Problem to solve:
From the listing below, output only the lines starting at the line that has "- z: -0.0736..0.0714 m" and ending at the line that has "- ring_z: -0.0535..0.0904", exactly as they appear, ends included.

The data:
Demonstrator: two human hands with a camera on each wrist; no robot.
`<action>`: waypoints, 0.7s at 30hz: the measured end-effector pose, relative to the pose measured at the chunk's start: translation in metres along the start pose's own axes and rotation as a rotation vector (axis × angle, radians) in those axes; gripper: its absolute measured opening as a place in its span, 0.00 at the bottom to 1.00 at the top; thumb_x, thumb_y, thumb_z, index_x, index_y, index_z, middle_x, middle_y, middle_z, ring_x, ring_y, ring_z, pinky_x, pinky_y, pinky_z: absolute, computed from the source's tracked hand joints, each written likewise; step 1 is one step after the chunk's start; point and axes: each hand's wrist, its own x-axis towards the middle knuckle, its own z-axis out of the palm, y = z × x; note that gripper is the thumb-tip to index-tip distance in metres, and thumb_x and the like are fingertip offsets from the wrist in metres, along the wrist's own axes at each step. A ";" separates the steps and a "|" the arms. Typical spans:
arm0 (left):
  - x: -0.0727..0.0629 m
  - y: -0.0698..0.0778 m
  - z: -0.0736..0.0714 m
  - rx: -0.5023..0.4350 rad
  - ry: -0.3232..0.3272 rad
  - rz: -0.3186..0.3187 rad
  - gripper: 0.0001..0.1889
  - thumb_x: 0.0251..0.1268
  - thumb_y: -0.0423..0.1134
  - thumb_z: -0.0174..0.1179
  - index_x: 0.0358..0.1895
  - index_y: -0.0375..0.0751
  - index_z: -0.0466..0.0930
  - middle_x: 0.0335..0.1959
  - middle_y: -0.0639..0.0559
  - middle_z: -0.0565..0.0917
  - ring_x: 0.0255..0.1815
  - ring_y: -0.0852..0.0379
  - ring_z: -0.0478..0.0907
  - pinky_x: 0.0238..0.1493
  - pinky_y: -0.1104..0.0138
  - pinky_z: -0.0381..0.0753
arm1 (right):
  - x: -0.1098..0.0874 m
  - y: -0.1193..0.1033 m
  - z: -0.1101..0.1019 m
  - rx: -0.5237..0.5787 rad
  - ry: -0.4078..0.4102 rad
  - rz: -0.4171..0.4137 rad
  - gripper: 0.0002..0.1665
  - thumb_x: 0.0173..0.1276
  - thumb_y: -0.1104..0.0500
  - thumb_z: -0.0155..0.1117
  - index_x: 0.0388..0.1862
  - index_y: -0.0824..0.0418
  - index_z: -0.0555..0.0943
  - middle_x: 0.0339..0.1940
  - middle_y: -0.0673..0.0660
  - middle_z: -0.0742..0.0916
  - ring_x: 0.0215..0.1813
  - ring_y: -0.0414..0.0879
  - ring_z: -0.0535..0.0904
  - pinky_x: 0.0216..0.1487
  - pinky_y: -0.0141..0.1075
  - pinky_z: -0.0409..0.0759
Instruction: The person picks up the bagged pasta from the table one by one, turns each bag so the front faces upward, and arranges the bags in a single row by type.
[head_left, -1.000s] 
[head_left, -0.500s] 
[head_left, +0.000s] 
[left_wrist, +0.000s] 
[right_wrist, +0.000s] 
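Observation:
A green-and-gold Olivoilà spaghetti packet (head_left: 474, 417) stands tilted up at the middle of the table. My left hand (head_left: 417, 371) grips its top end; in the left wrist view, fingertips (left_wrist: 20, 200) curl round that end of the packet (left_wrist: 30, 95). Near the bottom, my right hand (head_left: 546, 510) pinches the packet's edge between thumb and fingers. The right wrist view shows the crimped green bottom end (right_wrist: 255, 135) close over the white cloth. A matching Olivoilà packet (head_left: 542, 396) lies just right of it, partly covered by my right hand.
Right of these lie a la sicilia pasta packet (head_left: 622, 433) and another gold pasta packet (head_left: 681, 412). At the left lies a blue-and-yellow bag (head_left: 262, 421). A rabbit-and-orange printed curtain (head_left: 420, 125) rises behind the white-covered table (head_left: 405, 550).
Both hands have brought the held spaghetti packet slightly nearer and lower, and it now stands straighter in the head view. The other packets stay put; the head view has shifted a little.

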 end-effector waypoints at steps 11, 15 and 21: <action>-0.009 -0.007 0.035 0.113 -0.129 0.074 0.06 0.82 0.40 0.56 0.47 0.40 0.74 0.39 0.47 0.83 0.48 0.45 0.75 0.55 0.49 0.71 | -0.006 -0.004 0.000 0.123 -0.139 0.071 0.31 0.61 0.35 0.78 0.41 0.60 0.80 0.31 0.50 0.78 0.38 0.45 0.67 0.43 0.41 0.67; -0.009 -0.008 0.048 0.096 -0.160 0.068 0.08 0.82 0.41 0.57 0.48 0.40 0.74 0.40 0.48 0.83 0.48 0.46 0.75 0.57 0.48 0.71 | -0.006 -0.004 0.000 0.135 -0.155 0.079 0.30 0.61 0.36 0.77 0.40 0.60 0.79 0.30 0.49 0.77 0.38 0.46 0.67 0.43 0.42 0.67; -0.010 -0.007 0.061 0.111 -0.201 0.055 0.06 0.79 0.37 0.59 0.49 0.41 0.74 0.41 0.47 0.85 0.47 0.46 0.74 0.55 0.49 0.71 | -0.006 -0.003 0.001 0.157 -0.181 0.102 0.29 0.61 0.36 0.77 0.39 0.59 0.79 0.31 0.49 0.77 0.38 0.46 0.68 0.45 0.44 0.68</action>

Answer area:
  - z: -0.0736..0.0714 m
  - rx: -0.5023..0.4350 rad
  - ry: -0.3232..0.3272 rad
  - rz: -0.3186..0.3187 rad
  - gripper: 0.0001..0.1889
  - thumb_x: 0.0251..0.1268
  - thumb_y: -0.0423..0.1134
  - thumb_z: -0.0174..0.1179
  - index_x: 0.0358..0.1895
  - index_y: -0.0375..0.0751
  - index_z: -0.0466..0.0930
  - middle_x: 0.0335..0.1959
  - middle_y: -0.0639..0.0559
  - middle_z: -0.0565..0.0917
  - ring_x: 0.0255..0.1815
  - ring_y: -0.0852..0.0379
  - ring_z: -0.0478..0.0907
  - pinky_x: 0.0238..0.1493
  - pinky_y: -0.1104..0.0138
  - pinky_z: -0.0381..0.0753
arm1 (right):
  - x: -0.1098..0.0874 m
  - y: -0.1193..0.1033 m
  - z: -0.1101..0.1019 m
  - rx: -0.5237..0.5787 rad
  - ry: -0.4078..0.4102 rad
  - rz: -0.4171..0.4137 rad
  - gripper: 0.0002..0.1665
  - thumb_x: 0.0173..0.1276
  - thumb_y: -0.1104..0.0500
  - thumb_z: -0.0155..0.1117
  - index_x: 0.0388..0.1862
  - index_y: -0.0824..0.0418
  - index_z: -0.0555..0.0943
  - middle_x: 0.0339..0.1940
  - middle_y: -0.0673..0.0660
  - middle_z: -0.0742..0.0916
  - ring_x: 0.0215..0.1813
  - ring_y: -0.0414..0.0879
  - ring_z: -0.0535..0.0904

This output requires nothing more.